Corresponding Author:
Dr O Belie
Email: belie22@yahoo.com
Received: 27-JAN-2018 Accepted: 05-MAY-2018 Published Online: 30-MAY-2018
DOI: http://dx.doi.org/10.17659/01.2018.0036
Abstract
Background: The commonest histological presentation of Marjolin’s ulcer is the squamous cell carcinoma. Sarcomas are rare; among the sarcomas, histological diagnosis of a malignant peripheral nerve sheath tumor in a Marjolin’s ulcer is very uncommon. Only one case of Marjolin’s ulcer presenting as a malignant peripheral nerve sheath tumor was found to have been reported in the literature and the patient died after three years of diagnosis without receiving immediate adjuvant therapy because of negative tumor margins. Case Report: We report another case of a patient who has survived ten years without recurrence after a surgical excision with negative tumor margin, post-operative radiotherapy and chemotherapy.
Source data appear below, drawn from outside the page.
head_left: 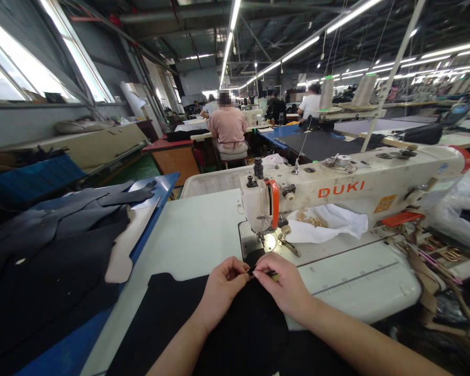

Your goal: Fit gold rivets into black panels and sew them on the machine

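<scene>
My left hand (227,282) and my right hand (281,282) meet in front of the sewing machine (344,180), fingertips pinched together. Between them is a small black strip (251,271), mostly covered by the fingers. Something yellowish shows by the right fingers, too small to name. Beneath both hands lies a large black fabric piece (250,324), spread over the pale machine table (196,219). A narrow dark end of material reaches toward the needle area, where a small lamp glows on the needle plate (270,242).
Black cut panels (55,235) are piled on a blue table (168,188) at the left. Behind the needle, a white cloth (347,224) holds small gold-coloured metal parts (311,218). Thread cones (363,90) stand at the back right. A seated person (227,128) is ahead.
</scene>
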Available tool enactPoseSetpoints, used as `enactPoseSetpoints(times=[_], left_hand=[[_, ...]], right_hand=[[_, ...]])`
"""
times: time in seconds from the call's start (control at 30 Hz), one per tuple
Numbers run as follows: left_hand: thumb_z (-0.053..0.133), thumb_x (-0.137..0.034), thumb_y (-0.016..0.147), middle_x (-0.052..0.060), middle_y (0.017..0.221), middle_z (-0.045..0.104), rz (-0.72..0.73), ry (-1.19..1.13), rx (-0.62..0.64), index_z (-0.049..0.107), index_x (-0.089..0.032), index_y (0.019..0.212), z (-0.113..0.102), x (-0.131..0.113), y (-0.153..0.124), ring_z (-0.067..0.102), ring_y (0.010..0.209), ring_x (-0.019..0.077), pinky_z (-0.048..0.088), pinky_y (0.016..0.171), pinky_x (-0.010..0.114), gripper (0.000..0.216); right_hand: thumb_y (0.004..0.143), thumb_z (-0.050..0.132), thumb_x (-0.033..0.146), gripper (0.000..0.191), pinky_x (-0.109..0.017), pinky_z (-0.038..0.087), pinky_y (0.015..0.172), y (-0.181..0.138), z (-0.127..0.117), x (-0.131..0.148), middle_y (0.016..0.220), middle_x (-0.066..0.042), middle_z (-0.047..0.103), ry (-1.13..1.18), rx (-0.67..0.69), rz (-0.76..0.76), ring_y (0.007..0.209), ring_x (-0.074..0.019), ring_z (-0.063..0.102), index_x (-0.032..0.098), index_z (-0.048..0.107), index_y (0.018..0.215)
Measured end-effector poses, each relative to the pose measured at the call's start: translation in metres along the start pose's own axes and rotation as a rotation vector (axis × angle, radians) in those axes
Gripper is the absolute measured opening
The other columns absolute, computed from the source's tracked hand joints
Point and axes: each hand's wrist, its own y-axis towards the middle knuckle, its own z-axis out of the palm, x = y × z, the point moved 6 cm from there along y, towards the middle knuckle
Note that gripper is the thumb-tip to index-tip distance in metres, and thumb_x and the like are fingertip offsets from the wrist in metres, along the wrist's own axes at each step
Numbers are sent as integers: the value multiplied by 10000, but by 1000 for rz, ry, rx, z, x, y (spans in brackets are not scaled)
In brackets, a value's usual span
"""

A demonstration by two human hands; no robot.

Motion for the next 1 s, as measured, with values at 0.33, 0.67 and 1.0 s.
enactPoseSetpoints(times=[0.33, 0.67, 1.0], left_hand=[[732, -246, 624, -13, 727, 668, -42, -125, 30, 597, -193, 980, 3, -3, -2, 636, 707, 150, 485, 761, 291, 384], [771, -353, 607, 20, 703, 689, -61, 18, 28, 691, -169, 752, 5, 2, 1, 623, 708, 160, 493, 742, 276, 247], [696, -335, 684, 5, 752, 687, 112, 212, -37, 683, -191, 765, 2, 2, -2, 620, 715, 159, 489, 692, 248, 166]], right_hand=[[752, 604, 303, 158, -233, 399, 547, -1, 10, -35, 615, 12, 556, 341, -52, 352, 563, -114, 500, 172, 556, 678], [769, 599, 250, 95, -237, 466, 641, -3, 4, -24, 744, -12, 643, 253, -76, 218, 677, -128, 590, 181, 594, 704], [689, 658, 209, 107, -247, 496, 694, -3, -1, -33, 767, 3, 678, 328, -43, 301, 720, -139, 635, 188, 637, 792]])
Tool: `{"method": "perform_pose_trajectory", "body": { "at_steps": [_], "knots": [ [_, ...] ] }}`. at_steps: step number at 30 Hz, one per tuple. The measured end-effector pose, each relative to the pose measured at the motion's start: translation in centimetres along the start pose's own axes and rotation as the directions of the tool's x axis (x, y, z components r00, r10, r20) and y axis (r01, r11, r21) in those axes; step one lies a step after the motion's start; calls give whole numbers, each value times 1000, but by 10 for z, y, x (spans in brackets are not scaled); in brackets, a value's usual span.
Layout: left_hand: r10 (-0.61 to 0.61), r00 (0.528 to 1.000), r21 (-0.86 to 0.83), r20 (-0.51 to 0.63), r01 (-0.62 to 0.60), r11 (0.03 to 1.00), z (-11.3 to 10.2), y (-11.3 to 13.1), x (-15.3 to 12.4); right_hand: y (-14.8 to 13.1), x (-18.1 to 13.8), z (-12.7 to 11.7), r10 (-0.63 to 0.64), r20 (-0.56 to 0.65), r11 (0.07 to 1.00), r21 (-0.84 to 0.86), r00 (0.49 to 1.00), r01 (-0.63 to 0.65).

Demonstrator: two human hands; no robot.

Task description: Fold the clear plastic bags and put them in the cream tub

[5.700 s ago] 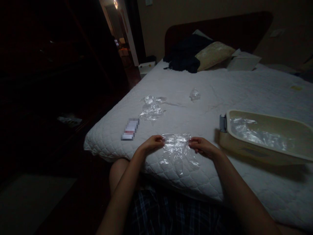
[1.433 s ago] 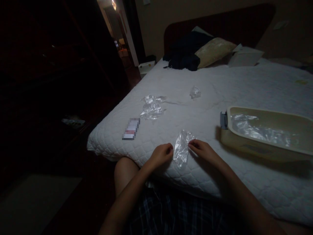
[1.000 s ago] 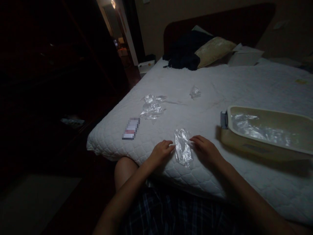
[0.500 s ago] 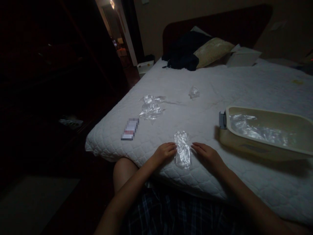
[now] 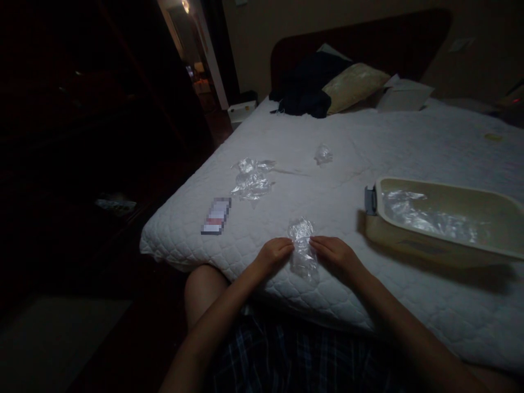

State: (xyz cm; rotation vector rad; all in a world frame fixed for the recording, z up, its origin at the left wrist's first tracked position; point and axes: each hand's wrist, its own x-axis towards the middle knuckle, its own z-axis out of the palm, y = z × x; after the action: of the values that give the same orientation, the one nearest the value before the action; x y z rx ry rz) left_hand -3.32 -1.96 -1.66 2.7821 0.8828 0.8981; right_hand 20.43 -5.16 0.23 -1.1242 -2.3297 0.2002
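From the person's head, forward and down, the left hand (image 5: pixel 276 255) and right hand (image 5: pixel 333 252) are viewed close, the bed (image 5: pixel 282 143) lengthwise, the headboard (image 5: pixel 393 46) from afar.

A flat, blurred thing shaped like a phone (image 5: pixel 216 216) lies left of the fingers (image 5: pixel 285 245). Far past the fingers are a dark heap of cloth (image 5: pixel 307 98), a yellowish pillow (image 5: pixel 356 87) and a dark red-brown headboard (image 5: pixel 393 46).

glossy, crinkled plastic bag (image 5: pixel 303 258) — smooth plastic bin (image 5: pixel 413 245) — quilted, matt cloth bedcover (image 5: pixel 339 202)
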Motion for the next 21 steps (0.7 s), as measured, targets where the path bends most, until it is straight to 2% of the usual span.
{"method": "perform_pose_trajectory", "body": {
  "at_steps": [5, 10, 13, 21],
  "knots": [
    [21, 1000, 4, -11, -21, 1000, 3, -3, -1, -1, -4, 1, -52, 10, 998, -21, 999, 52],
    [72, 997, 51, 29, -74, 996, 1, -1, 3, -2, -6, -1, -83, 34, 996, -35, 996, 85],
    [56, 997, 58, 44, -59, 997, -2, 1, 5, -2, -3, -2, -94, 49, 993, -61, 994, 97],
    [27, 998, -66, -59, -31, 997, 2, -1, 2, -1, 2, 8, -123, -51, 984, -134, 991, 115]
  ]
}}
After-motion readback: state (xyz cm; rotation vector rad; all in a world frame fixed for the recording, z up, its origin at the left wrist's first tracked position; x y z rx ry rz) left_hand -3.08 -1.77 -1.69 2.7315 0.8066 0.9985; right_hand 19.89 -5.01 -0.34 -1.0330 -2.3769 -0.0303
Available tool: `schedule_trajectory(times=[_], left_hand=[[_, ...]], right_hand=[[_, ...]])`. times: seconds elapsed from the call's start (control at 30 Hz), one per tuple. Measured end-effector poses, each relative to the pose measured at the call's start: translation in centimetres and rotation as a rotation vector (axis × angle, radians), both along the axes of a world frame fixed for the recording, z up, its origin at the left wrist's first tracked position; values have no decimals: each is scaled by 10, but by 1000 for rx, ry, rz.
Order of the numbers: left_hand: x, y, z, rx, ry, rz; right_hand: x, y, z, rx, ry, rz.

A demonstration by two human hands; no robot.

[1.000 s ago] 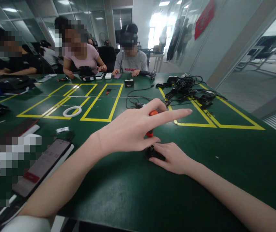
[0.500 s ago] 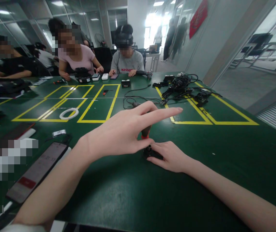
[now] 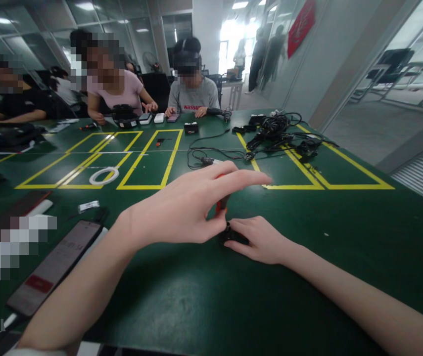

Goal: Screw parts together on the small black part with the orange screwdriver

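Note:
My left hand (image 3: 181, 207) is closed around the orange and black handle of a screwdriver (image 3: 221, 203), mostly hidden by the fingers. One of its fingers points out to the right, and the thumb is at the lower end of the handle. The screwdriver stands roughly upright over a small black part (image 3: 236, 238) on the green table. My right hand (image 3: 259, 237) grips that black part from the right, thumb in front and fingers on top. Much of the part is covered, so its kind does not show.
A phone (image 3: 53, 269) lies left of my left forearm. Yellow tape marks out boxes on the table (image 3: 326, 277), with a white ring (image 3: 103, 176) and a heap of black cables (image 3: 276, 131) farther back. Several people sit across the table.
The pointing finger of my left hand has dipped slightly and its thumb has drawn in, showing more of the orange handle. My right hand stays on the black part.

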State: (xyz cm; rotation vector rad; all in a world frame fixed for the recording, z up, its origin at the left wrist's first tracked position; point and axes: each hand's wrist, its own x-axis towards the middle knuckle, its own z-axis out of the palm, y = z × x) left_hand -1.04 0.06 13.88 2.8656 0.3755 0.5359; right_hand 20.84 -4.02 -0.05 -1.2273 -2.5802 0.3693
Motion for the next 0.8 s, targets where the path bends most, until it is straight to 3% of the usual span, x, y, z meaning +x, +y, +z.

Conclusion: Post-operative chemo-radiation therapy prevents recurrence and prolongs survival despite adequate and negative tumor margin.
Keywords : Nerve Sheath Neoplasms, Neurilemmoma, Sarcoma, Squamous Cell Carcinoma, Ulcer.
Introduction

The term Marjolin’s ulcer is used to describe the neoplastic transformation of a chronic ulcer or scar. Marjolin’s ulcer has been described from scars of all types and sinuses of chronic osteomyelitis [1]. The first report of cancer arising in old burns scar has been attributed to Aureluis Cornelus Celsius in the 1st century AD [2]. The tumor was however first described in depth by Jean-Nicholas Marjolin in 1828 and was defined as “ulcer-chanchroides” [3] and by Dupuytren in 1839 [4]. Professor Robert Smith in 1850 described the condition as the warty ulcer of Marjolin [2]. However, it was Da-Costa in 1903 who coined the term Marjolin’s ulcer to describe malignant degeneration of skin scars especially in burns [5]. The commonest type of malignant transformation is squamous cell carcinoma. Sarcomatous changes are rare, and within the sarcomas found in Marjolin’s ulcers, malignant peripheral neural sheath tumor is uncommon. We present a rare case of malignant peripheral neural sheath tumor occurring as a Marjolin’s ulcer.

Case Report

The patient is a 68 year old man, referred from an orthopedic hospital with a right gluteal ulcer. He sustained flame burns over the trunk and the right gluteal region when he was 13 years old. The burn wounds had healed without surgical intervention leaving a flat scar. There was no history of recurrent scar breakdown and healing of the scar. Three months prior to presentation, he was involved in road traffic accident and sustained a right femoral fracture. He was treated with skeletal traction for 12 weeks. During this period of admission, he developed right ischial decubitus ulcer on the burn scar in the right gluteal region.

He was mobilized after fracture healing. The decubitus ulcer was treated with daily dressings. He declined surgical treatment and the ulcer continued to enlarge. He later developed contact bleeding associated with severe pain aggravated by walking. He presented back to the hospital and at presentation he was found to be hemodynamically unstable with hypotension and anemia. There was a right ischial ulcer measuring 20×20 cm with everted edges. There was also profuse, offensive discharge [Fig.1]. There was no inguinal lymph node enlargement, no family history or cutaneous stigmata of von Recklinghausen’s disease. Hematological investigations showed leucocytosis of 15,800/mm3, erythrocyte sedimentation rate of 125 mm/hr, and packed cell volume of 21%. Electrolytes, urea and creatinine along with electrocardiograph were normal. Fluid therapy and blood transfusion were instituted to stabilize patient and low molecular weight heparin was administered at 40 mg via a subcutaneous route daily as prophylaxis against deep venous thrombosis. A four quadrant incisional biopsy revealed a malignant peripheral neural sheath tumor.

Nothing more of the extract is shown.